By YUMI NAKAYAMA/ Staff Writer
January 22, 2023 at 07:00 JST
A descendant of Commodore Matthew C. Perry of “Black Ships” fame visited a distant island south of Tokyo carrying a pocket watch that the U.S. naval officer had with him when he dropped anchor there nearly 170 years ago.
The port of Chichijima island in the Ogasawara island chain was in a full celebratory mood when Matthew Calbraith Perry arrived on Nov. 7 and was greeted by Takashi Savory, a descendant of an American whom the commodore appointed as the island’s first chief magistrate in June 1853.
Matthew, 81, and Takashi, 65, shook hands, expressing mutual joy at finally being able to meet.
Matthew then produced the pocket watch, noting that Commodore Perry (1794-1858) carried it with him when he came to the island a month before taking his fleet of “Black Ships” off Uraga, part of today’s Yokosuka in Kanagawa Prefecture, in 1853.
The bottom of the gold case is inscribed “Japan 1852,” marking the year his namesake ancestor left the United States to force Japan to end more than two centuries of self-imposed isolation and open up to foreign trade.
Matthew said he was overjoyed to be able to come to Japan with the watch.
The ornithologist works as a director for the U.S. chapter of the Center for International Exchange and lives in the U.S. state of Maryland. It was his 11th visit to Japan but his first to Chichijima island.
Takashi is a fifth-generation descendant of Nathaniel Savory, one of the first of 20 or so people who settled on Chichijima island, then uninhabited, in June 1830. Other settlers came from Britain, Italy, Denmark and Pacific islands.
Takashi showed his appreciation by taking Matthew on a tour of the island to see a monument that commemorates the commodore’s visit.
He also showed Matthew a copy of a contract that the commodore signed to purchase a tract of land on the island as a site to store coal for use as fuel for steam ships.
The contract is among numerous historical items that have been handed down in the Savory family. Takashi said it felt special walking on that strip of land with Matthew.
The encounter between the two men resulted from an article carried by The Asahi Shimbun last summer.
After Perry appointed Nathaniel as the island’s chief magistrate and gifted him a U.S. flag, the Meiji government in 1876 declared Chichijima to be Japanese territory.

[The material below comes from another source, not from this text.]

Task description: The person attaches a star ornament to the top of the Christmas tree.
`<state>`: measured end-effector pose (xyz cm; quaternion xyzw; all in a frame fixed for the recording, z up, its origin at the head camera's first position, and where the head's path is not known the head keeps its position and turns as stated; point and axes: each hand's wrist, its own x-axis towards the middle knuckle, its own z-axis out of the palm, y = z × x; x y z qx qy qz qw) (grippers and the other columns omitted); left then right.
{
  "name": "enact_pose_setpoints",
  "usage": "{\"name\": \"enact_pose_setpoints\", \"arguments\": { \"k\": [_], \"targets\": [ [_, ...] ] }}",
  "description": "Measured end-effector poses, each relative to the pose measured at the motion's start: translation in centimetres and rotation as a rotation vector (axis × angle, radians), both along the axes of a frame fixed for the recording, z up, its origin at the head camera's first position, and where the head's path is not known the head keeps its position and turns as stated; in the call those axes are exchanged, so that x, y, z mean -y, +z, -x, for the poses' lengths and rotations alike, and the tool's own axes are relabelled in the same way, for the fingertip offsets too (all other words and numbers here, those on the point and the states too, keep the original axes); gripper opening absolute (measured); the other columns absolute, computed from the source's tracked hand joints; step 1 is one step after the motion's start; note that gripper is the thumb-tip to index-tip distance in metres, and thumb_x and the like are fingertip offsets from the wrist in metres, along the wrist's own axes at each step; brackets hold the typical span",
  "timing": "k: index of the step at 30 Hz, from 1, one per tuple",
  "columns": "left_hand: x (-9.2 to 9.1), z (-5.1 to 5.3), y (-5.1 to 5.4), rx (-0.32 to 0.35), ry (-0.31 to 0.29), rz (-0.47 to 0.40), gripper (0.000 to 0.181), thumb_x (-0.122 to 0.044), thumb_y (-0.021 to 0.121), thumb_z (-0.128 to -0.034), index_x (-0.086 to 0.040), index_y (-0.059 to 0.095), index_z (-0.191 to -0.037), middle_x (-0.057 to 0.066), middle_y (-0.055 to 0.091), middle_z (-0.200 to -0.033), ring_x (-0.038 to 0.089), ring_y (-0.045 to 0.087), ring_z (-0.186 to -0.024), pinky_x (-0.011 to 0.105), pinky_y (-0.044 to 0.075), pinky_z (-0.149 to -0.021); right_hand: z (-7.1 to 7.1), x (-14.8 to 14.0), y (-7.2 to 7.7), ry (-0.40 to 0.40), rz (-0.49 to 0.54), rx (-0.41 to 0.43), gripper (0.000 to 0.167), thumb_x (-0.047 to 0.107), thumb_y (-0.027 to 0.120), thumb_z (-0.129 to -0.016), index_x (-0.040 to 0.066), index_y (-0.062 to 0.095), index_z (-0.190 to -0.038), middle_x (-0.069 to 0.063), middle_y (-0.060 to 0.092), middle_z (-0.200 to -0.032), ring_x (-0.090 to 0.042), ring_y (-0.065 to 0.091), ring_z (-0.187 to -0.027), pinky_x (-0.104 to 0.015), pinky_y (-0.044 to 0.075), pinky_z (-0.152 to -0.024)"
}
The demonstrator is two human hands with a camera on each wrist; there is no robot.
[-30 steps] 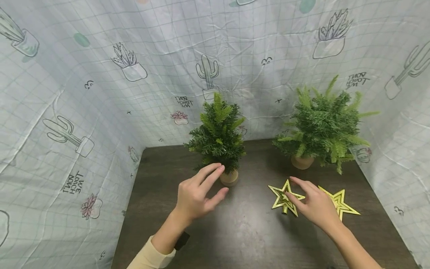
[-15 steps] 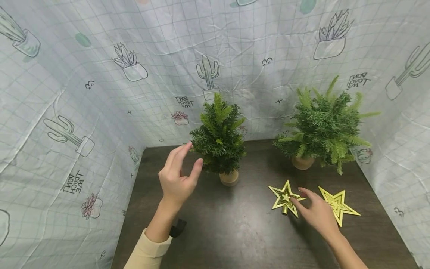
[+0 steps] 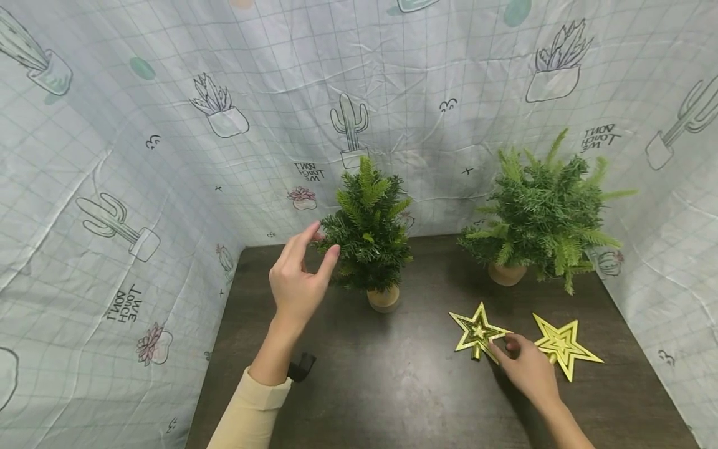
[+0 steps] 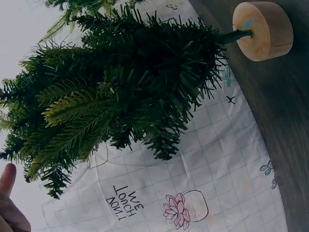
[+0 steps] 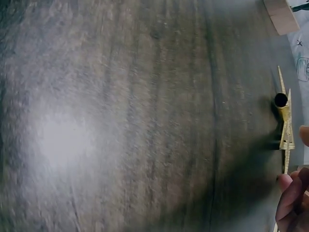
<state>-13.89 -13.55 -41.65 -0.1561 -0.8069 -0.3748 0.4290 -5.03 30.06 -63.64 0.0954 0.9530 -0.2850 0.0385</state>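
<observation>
A small green artificial Christmas tree (image 3: pixel 367 237) stands upright on a round wooden base (image 3: pixel 384 299). My left hand (image 3: pixel 297 274) is raised at its left side, thumb and fingers apart, holding nothing; fingertips come close to the branches. In the left wrist view the tree (image 4: pixel 120 82) fills the upper part, with a bit of the hand at the lower left. My right hand (image 3: pixel 530 371) reaches over the right side of a gold star topper (image 3: pixel 477 330); its fingertips are at two of the points. In the right wrist view, the star (image 5: pixel 286 125) lies by the fingers (image 5: pixel 289 203), apparently ungripped.
Another gold star (image 3: pixel 563 343) lies just right of my right hand. A bushier artificial tree (image 3: pixel 544 206) with a wooden base stands at the back right. A printed cactus cloth (image 3: pixel 269 75) surrounds the dark table (image 3: pixel 415 393) at the back and sides.
My left hand has moved left and up, from before the tree's base to its left side. The right hand has shifted down and slightly right along the left star, which has stayed put.
</observation>
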Motion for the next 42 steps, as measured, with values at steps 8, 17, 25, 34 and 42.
{"name": "enact_pose_setpoints", "arguments": {
  "k": [8,17,25,34,42],
  "targets": [
    [-0.6,0.6,0.1,0.029,0.003,0.003,0.041,-0.034,0.079,-0.0938,-0.009,0.075,-0.126,0.003,0.075,-0.097,0.016,0.047,-0.055,0.033,0.036,-0.049,0.0,0.3,-1.1,-0.024,-0.007,-0.046,0.065,0.057,0.076,-0.090,-0.003,0.071,-0.116,-0.005,0.069,-0.088,-0.031,0.067,-0.081,-0.054,0.049,-0.067],
    [-0.6,1.0,-0.2,0.075,0.005,-0.001,0.035,-0.033,0.079,-0.0953,-0.013,0.078,-0.124,0.002,0.076,-0.098,0.017,0.066,-0.072,0.036,0.043,-0.053,-0.2,0.7,-0.9,-0.014,-0.008,-0.017,0.058,0.057,0.077,-0.089,0.003,0.074,-0.110,0.001,0.068,-0.084,-0.020,0.063,-0.073,-0.047,0.048,-0.062],
    [-0.8,1.4,-0.6,0.069,-0.027,-0.022,0.030,-0.028,0.080,-0.0945,-0.012,0.080,-0.120,0.002,0.078,-0.097,0.019,0.073,-0.082,0.039,0.044,-0.051,-0.7,1.2,-0.4,0.005,-0.004,0.025,0.056,0.057,0.077,-0.089,0.005,0.074,-0.111,0.003,0.070,-0.085,-0.018,0.065,-0.073,-0.047,0.048,-0.064],
    [-1.2,1.5,-0.6,0.069,-0.048,-0.058,0.025,-0.025,0.077,-0.0976,-0.009,0.080,-0.116,0.004,0.079,-0.094,0.017,0.069,-0.069,0.028,0.031,-0.048,-0.8,1.4,-0.3,0.016,0.027,0.039,0.044,0.043,0.081,-0.090,0.003,0.076,-0.107,0.002,0.074,-0.083,-0.020,0.069,-0.074,-0.049,0.051,-0.067],
    [-1.4,1.7,-0.6,0.044,-0.055,-0.097,0.020,-0.021,0.076,-0.0983,-0.006,0.082,-0.110,0.007,0.079,-0.096,0.016,0.066,-0.060,0.028,0.033,-0.045,-0.5,0.7,-0.4,-0.073,0.228,0.130,0.046,0.036,0.080,-0.093,-0.004,0.075,-0.113,-0.008,0.076,-0.091,-0.020,0.068,-0.081,-0.038,0.051,-0.069]
  ]
}}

During World War II, members of the Savory family burned the Stars and Stripes relic fearing retribution from the military authorities for having such a symbolic enemy emblem in their possession.
Akira Kondo, a resident of Saijo, Ehime Prefecture, was saddened by this story and gifted Takashi a replica of the flag.
The replica flag bore only 31 stars, representing the number of states in the union at the time Perry handed over the original flag.
An English translation of The Asahi Shimbun article caught Matthew's attention.
He got in touch with Takashi through an acquaintance, as well as the Asahi Shimbun reporter who wrote the original article.
After visiting Chichijima, Matthew went to Saijo with Takashi.
There, they met members of the Iyo-Saijo indirect tax association, a group of business operators in Saijo who worked on the replica flag given by the watch shop owner Kondo, 84.
When Matthew showed him the commodore’s pocket watch, Kondo noted that the commodore often gave gifts, such as table clocks, to people and showed him documents to back this up.
Matthew, too, had been researching gifts of table clocks by his ancestor.
The commodore’s pocket watch is now rusted inside and doesn’t keep time anymore.
“I feel a strong connection with Japan with the pocket watch of Commodore Perry that transcends the long passage of time since Perry's visit,” Matthew said, adding he intends to further develop his friendship with Japan.